# Squaring Cabinets and Panels



## SnowyRiver (Nov 14, 2008)

OK, here is an elementary question.

When I build a cabinet, or panel, I always struggle with getting it perfectly square. Even though the mitered corners are good, it can still be slightly off when I measure diagonally across both sides of the piece.

I was just wondering how everyone squares the cabinet up. I always seem to have trouble pulling or clamping it into square once its glued so its square when the glue dries.

I was wondering how everyone does this or if there is a jig out there that can be adjusted for different size pieces much like a picture frame jig that would hold it square while the glue dries.

Hope this makes sense.

Thanks


----------



## Cato (May 1, 2009)

Wayne, a method that worked for me when I was making a bookcase and gluing up the panels with biscuits was a reference mark. I bought those Bessey clamps that sit on those little blocks for when you are gluing and I dry fit everything and when I got my diagonals matching I just used my square and drew a pencil mark at the joints.
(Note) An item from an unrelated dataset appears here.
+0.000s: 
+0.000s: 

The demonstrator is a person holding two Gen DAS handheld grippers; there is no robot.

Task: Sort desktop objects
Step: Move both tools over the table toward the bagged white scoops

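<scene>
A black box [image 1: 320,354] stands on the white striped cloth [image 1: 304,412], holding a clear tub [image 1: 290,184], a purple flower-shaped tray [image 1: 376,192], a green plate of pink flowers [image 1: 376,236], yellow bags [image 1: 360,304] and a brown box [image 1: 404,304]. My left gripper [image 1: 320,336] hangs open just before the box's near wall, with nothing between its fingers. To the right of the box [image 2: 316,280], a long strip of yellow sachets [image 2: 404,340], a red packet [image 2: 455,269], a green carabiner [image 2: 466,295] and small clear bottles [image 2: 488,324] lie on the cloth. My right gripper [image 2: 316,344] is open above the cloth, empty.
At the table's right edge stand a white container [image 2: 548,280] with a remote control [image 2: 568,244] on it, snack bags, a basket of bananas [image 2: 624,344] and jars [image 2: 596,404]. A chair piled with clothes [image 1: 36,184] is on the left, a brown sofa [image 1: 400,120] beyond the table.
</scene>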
Then when I assembled with glue and had to move quickly all I had to do was tweak the clamp handles slightly until the reference marks lined up and I was square. This worked on the panels as well as the doors for the lower cabinets. The panels were butt joints and the cab doors were mitered joints, and it worked for both. I drew the reference line in the center of each joint.
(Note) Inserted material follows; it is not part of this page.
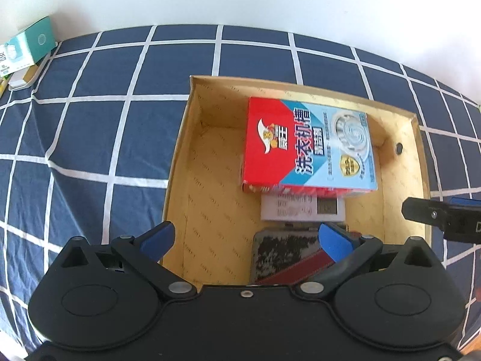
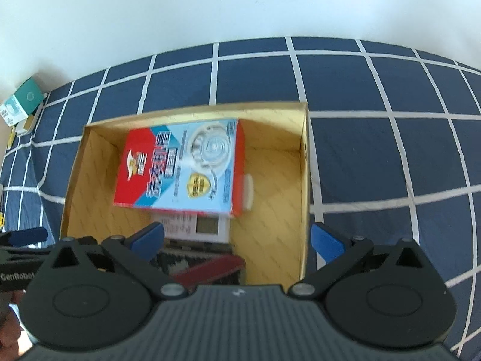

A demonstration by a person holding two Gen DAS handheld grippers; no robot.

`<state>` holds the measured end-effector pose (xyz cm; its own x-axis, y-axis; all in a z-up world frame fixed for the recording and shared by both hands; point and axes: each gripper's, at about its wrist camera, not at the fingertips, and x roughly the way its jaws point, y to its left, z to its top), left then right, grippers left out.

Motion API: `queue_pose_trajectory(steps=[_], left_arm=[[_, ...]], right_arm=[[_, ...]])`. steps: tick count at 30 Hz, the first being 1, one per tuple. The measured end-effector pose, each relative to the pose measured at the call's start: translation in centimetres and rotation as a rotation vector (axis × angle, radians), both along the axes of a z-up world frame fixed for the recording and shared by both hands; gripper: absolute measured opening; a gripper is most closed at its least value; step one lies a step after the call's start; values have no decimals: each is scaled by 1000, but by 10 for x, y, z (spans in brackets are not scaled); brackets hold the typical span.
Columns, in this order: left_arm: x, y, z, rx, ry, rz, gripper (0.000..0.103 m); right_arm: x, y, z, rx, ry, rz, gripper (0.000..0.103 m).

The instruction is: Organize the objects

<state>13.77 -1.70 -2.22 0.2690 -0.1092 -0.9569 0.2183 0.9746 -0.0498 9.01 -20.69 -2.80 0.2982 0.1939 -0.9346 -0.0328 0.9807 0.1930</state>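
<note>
At about ten o'clock, off the edge of the checked cloth (image 1: 90, 126), I count one teal carton (image 1: 30, 45) sitting on a small heap of flat things that I cannot make out; the right wrist view shows the same carton (image 2: 24, 102) at its far left.

The navy cloth with white grid lines covers the surface under everything. On it lies one open cardboard box (image 1: 180, 156), yellow-brown inside, seen again in the right wrist view (image 2: 303, 180).

Inside the box I count three things in a row towards me. At twelve o'clock is one red and light-blue carton (image 1: 306, 144) with Chinese print and a washing-machine drum pictured on it, lying flat with its face up (image 2: 180, 168). Just under its near edge, at six o'clock from it, pokes out one white device (image 1: 300, 209) with a small grey screen. Nearer still lies one dark speckled flat thing (image 1: 279, 252) with a dark red strap across it; I cannot tell what it is.

My left hand-held gripper (image 1: 246, 237) hangs over the near end of the box with its blue pads spread wide apart, nothing between them. My right hand-held gripper (image 2: 237, 240) is likewise spread wide and holds nothing, one pad over the box, the other outside its right wall.
</note>
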Motion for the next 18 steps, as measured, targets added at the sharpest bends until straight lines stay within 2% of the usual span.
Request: queue_pose_trajectory(steps=[18], left_arm=[[-41, 10, 11, 57, -29, -15, 103]], right_arm=[[-55, -9, 2, -19, 13, -27, 103]])
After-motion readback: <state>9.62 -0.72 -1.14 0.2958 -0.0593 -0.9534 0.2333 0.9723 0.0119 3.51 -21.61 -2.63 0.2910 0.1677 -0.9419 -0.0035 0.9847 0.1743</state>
Not sure if that is a fine woodworking method, but it saved me from stressing while I was in the glue up stage.

All was square when the glue dried, so I was happy.


----------



## sbryan55 (Dec 8, 2007)

Wayne, your post makes a lot of sense. When I had my Craftsman saw I had to fight every cut and was surprised when the cabinet did come out close to square. One thing that I do is to measure the diagonals right after I finish clamping up the carcass. If it is not square then I put a clamp across the longer side and tighten it until the diagonals are equal. Once glue cures it should be fine and attaching the face frame will keep it square.
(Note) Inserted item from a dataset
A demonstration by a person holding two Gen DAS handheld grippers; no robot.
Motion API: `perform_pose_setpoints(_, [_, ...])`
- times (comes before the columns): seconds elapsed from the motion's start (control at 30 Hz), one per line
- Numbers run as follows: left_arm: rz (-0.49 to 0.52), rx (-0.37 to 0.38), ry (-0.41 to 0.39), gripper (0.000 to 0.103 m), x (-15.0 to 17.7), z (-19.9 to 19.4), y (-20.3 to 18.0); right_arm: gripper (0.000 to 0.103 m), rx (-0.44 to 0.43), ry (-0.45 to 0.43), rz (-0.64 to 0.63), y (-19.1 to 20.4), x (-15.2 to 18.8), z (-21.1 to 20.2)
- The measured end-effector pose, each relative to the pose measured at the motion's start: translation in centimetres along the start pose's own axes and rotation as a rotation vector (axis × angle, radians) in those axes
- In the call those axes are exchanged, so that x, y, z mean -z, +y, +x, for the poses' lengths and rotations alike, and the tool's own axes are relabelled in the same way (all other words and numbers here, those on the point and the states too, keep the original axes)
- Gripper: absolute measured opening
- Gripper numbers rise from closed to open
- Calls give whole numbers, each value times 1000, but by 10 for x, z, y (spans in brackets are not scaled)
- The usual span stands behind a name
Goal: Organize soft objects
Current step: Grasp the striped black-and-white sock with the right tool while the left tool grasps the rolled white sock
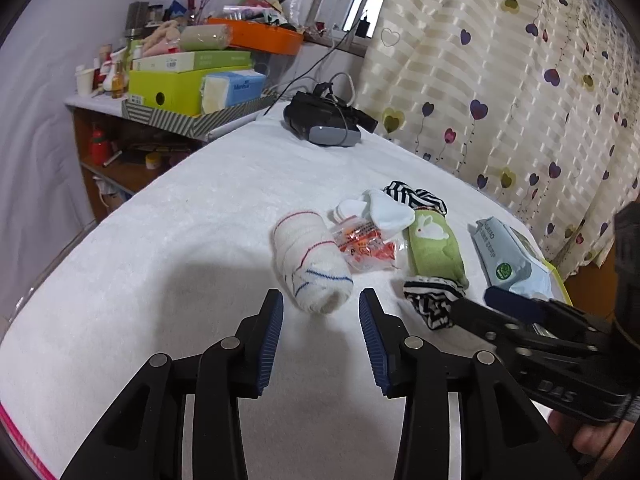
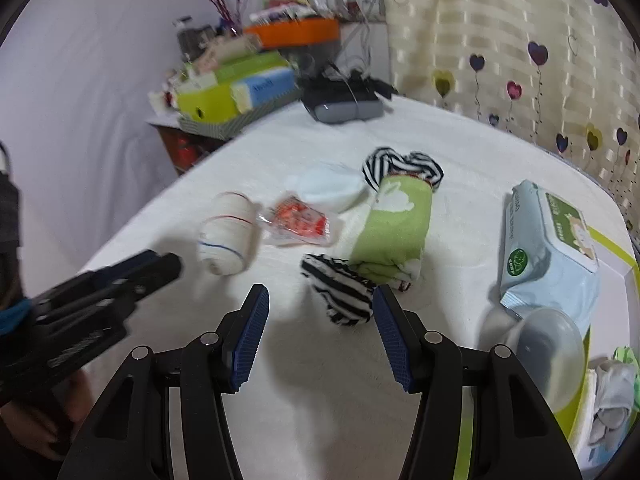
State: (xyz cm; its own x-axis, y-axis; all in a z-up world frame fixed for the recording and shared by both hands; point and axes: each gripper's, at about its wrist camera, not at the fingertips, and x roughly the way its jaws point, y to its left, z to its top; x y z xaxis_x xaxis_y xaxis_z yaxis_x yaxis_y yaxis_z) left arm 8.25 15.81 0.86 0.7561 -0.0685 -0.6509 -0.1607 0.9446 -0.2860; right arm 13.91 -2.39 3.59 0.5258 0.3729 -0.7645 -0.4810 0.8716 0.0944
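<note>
The rolled white bandage [image 1: 310,260], banded with thin red and blue lines, lies on the white-covered counter [image 1: 180,240] just ahead of the left claw [image 1: 320,332], whose blue-padded fingers stand spread with nothing between them; the roll's near end sits just beyond the gap, apart from both pads. To the right of that claw, a small black-and-white striped cloth [image 2: 340,292] lies crumpled directly ahead of the right claw [image 2: 320,336], which is also spread wide and empty, the cloth's near edge close by its right fingertip, though whether the two touch cannot be told. Just past the striped cloth is a folded green cloth with a white rabbit on it [image 1: 434,244], and at the far end of that a second striped piece [image 1: 416,196]. Between the bandage and the green cloth lie a clear packet with orange-red contents [image 1: 368,250] and a white sock [image 1: 390,212]. Farther to the right of the right claw sits a pale blue pack of wet wipes [image 2: 548,248], with a translucent grey bowl [image 2: 544,348] just in front of it. Far beyond both claws, a black and grey headset [image 1: 324,120] rests at the counter's back edge, near a heart-patterned curtain [image 1: 520,80] and a cluttered shelf [image 1: 132,148].
</note>
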Motion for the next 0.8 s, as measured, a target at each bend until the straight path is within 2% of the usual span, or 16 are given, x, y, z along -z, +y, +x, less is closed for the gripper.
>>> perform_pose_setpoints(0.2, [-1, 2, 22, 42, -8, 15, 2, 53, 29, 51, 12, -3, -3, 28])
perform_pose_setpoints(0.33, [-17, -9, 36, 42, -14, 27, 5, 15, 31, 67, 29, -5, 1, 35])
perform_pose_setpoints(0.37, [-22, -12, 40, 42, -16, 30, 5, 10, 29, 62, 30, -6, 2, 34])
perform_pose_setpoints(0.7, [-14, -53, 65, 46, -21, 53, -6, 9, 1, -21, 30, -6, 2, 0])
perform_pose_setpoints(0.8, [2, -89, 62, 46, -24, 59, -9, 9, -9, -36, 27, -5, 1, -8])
Another thing that I have thought about doing is using a clamping square to hold the sides at 90 degrees but have not gotten around to making a set of these yet.


----------



## Thuan (Dec 12, 2007)

I use the Bessey Angle clamp on the carcass works until the glue dries. Then the back panel and a little persuasion gets it square. The front side of the cabinet gets persuaded with the face frame that I made square with the help of the Angle clamps. I also leave a 1/4 reveal on the face frame to mask any thing that may be a little off. Of course things are easier when the pieces being glued are cut true and squared first.


----------



## gerrym526 (Dec 22, 2007)

I used to have a similar problem getting everything square on glue up. Often the reason for that was that matching parts (eg. 2 sides, top and bottom) were different sizes-ie. slightly off in width or length.
Try this next time you cut your cabinet carcase parts-lay matching parts on top of each other and see if the corners and sides square up.
You'd be amazed at how a 1/16" inch difference will be magnified when the parts get glued up.
Hope this helps.


----------



## asthesawturns (Aug 23, 2009)

Hey Snowy, your question makes lots of sense, so does scotts reply, my old table saw just wasn't accurate enough. Also llegnths need to be exact. I use stops so they are all the same. I bought the cheap miter clamps at menards, these give me a good start when glueing up but the corners will still put apart. When I clamp parralell sides. Then I check diagonals and clamp the long until both diags are even. The mitre clamps are really just to make the glue up a little more 1 person with 2 hands freindly.


----------



## jerryw (Sep 5, 2007)

i use corner blocks held in place by strong spring clamps. to make the corner blocks- cut several peices of hard wood scrap into perfect squares. like 3×3 or 4×4. then cut them diagnally to make 2 triangles. one corner will be square. cut steps on the 45 degree corners so you can clamp them in place.
you can buy clamp blocks but i aways seem to have small scrap peices to make more. i probally have 50 or 60 that i use allthe time. one more thing slightly camfer the 90 degree corner so it don't get glued fast to your project.


----------



## Rabbet (Oct 19, 2009)

Woodcraft sells 3D clamps to square up face frames or carcases. Clamping pressure or clamps that are not square to the work could warp the work piece out of square. When I build a panel I make it a bit larger than my opening maybe 1/16" all around then plane it down to fit my opening just in case it's not quite square.
-Rabbet


----------



## Cato (May 1, 2009)

Good question Wayne. I have just learned several new methods, for acheiving square, a basic requirement for woodworking, but not always easily achieved!!


----------



## hootr (Mar 28, 2009)

check out LJ parkerdude's clamping jig


----------



## Tennwood (Sep 9, 2009)

A great question Wayne and am glad you posted it. I have scatched my head on this problem also. As with Cato, I have learned some great methods.


----------



## a1Jim (Aug 9, 2008)

I do the same thing Jerryw does


----------



## SnowyRiver (Nov 14, 2008)

Thanks for all the suggestions gang. I will certainly give them a try. I always use stop blocks when cutting the pieces so they are the same lenght etc. But sometimes its just hard to hold the piece square until the glue sets.


----------



## Dusty56 (Apr 20, 2008)

A great question , Snowy ….. I never thought of asking it yet but when I get around to rebuilding my kitchen cabinets , I've already got the answer thanks to you and the commenters : )


----------